Show every line from the entries that follow which holds the word "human".

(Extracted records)
::::
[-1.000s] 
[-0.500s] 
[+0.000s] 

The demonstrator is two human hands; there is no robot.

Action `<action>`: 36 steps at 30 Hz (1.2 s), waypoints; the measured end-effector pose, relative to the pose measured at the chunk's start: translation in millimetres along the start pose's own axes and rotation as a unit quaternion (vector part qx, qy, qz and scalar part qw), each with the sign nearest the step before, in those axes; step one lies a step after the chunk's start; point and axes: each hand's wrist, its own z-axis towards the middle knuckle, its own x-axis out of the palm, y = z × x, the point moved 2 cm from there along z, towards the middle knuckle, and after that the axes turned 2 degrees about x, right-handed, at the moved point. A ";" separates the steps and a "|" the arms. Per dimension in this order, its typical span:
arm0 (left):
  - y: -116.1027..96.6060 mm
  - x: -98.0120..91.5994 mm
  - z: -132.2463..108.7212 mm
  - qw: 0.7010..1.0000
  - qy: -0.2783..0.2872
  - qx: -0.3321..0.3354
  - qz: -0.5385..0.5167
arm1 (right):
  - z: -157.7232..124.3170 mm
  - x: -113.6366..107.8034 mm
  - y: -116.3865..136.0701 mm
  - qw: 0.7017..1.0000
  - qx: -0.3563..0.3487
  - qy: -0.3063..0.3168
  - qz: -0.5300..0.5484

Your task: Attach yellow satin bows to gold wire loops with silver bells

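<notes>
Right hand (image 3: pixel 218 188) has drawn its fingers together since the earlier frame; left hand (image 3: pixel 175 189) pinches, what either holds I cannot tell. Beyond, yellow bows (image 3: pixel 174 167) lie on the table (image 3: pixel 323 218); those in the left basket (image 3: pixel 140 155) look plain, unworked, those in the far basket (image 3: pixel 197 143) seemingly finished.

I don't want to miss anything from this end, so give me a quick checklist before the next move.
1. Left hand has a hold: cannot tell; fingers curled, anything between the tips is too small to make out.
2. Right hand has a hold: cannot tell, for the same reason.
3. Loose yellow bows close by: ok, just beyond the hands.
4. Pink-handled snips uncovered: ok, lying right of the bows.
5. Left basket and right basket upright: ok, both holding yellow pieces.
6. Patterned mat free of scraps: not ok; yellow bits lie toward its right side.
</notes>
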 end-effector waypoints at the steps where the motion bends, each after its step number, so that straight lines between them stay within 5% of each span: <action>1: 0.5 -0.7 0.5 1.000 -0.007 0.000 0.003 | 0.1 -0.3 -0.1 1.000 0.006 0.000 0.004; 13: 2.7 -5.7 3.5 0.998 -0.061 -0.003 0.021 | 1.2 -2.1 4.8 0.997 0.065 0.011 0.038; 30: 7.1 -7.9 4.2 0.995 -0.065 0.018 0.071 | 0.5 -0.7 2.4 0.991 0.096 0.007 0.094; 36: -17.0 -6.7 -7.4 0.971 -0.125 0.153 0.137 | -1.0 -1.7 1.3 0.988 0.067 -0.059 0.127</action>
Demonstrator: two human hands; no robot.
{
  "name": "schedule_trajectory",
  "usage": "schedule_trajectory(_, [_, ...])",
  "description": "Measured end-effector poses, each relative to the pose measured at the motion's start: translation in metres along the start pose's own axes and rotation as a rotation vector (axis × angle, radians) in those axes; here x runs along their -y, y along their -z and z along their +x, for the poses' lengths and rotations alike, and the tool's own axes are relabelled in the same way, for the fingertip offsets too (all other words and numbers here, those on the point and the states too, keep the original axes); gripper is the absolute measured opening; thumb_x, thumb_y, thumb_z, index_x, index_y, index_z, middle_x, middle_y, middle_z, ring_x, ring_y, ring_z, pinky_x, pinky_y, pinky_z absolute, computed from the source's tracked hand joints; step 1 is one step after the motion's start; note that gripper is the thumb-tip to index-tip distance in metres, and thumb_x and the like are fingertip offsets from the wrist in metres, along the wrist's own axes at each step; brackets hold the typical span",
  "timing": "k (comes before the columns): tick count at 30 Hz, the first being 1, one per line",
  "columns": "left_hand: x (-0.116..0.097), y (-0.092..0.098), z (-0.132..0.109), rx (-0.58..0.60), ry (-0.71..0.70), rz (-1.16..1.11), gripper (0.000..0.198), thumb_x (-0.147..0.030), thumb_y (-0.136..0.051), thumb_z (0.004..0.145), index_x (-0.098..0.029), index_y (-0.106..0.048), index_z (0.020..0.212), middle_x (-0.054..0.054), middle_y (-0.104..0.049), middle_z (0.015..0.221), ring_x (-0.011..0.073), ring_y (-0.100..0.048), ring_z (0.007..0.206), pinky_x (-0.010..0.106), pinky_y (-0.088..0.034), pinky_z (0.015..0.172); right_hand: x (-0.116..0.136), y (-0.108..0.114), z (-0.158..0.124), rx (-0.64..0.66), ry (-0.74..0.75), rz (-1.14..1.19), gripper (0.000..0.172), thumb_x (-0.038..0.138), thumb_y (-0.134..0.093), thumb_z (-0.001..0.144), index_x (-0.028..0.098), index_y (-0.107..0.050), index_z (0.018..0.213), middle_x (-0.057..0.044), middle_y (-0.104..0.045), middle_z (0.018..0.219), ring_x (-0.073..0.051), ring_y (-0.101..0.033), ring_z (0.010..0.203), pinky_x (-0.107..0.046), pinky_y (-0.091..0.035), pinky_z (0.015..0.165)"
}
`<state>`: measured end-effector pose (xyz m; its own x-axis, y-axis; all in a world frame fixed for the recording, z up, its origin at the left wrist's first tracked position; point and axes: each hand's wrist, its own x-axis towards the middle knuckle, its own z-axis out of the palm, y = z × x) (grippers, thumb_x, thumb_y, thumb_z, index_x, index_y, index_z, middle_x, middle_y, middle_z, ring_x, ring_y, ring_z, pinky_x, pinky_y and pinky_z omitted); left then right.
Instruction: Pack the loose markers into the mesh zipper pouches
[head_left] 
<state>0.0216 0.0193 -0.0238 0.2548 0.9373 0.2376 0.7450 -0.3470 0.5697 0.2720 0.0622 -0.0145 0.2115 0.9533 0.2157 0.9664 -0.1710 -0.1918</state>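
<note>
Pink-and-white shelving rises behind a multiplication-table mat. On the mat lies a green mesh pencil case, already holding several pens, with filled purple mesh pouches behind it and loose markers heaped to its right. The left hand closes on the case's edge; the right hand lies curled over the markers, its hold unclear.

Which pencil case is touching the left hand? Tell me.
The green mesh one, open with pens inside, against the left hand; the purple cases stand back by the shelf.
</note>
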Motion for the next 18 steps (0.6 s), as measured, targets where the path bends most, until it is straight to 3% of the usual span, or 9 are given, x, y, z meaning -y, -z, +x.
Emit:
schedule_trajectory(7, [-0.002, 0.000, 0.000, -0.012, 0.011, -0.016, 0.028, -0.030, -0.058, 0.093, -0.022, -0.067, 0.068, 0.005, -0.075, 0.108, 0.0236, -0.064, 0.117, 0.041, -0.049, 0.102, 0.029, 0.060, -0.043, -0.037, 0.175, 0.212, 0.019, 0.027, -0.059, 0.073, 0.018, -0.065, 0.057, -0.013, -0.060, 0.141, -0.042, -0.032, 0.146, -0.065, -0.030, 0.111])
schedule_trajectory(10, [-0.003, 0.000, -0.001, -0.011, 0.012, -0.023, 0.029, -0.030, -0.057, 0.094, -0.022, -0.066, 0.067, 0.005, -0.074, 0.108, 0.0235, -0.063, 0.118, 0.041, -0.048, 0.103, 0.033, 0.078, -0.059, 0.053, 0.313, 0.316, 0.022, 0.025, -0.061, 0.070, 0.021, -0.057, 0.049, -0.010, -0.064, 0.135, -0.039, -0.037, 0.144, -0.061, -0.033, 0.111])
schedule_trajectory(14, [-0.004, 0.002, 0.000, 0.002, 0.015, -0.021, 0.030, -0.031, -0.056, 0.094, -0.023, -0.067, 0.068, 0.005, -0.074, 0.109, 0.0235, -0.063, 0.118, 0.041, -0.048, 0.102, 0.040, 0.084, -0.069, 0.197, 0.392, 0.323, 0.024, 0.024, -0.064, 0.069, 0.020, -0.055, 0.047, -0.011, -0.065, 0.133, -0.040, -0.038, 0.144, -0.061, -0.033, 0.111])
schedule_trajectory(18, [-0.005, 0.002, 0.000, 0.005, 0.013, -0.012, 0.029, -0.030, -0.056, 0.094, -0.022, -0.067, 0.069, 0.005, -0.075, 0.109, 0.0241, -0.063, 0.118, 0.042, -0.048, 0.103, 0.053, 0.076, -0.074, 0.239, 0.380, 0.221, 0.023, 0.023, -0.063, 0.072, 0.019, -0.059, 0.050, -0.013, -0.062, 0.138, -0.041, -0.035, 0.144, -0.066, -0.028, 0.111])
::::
### EXPECTED ANSWER
The demonstrator is two human hands; there is no robot.
Demonstrator: two human hands; no robot.

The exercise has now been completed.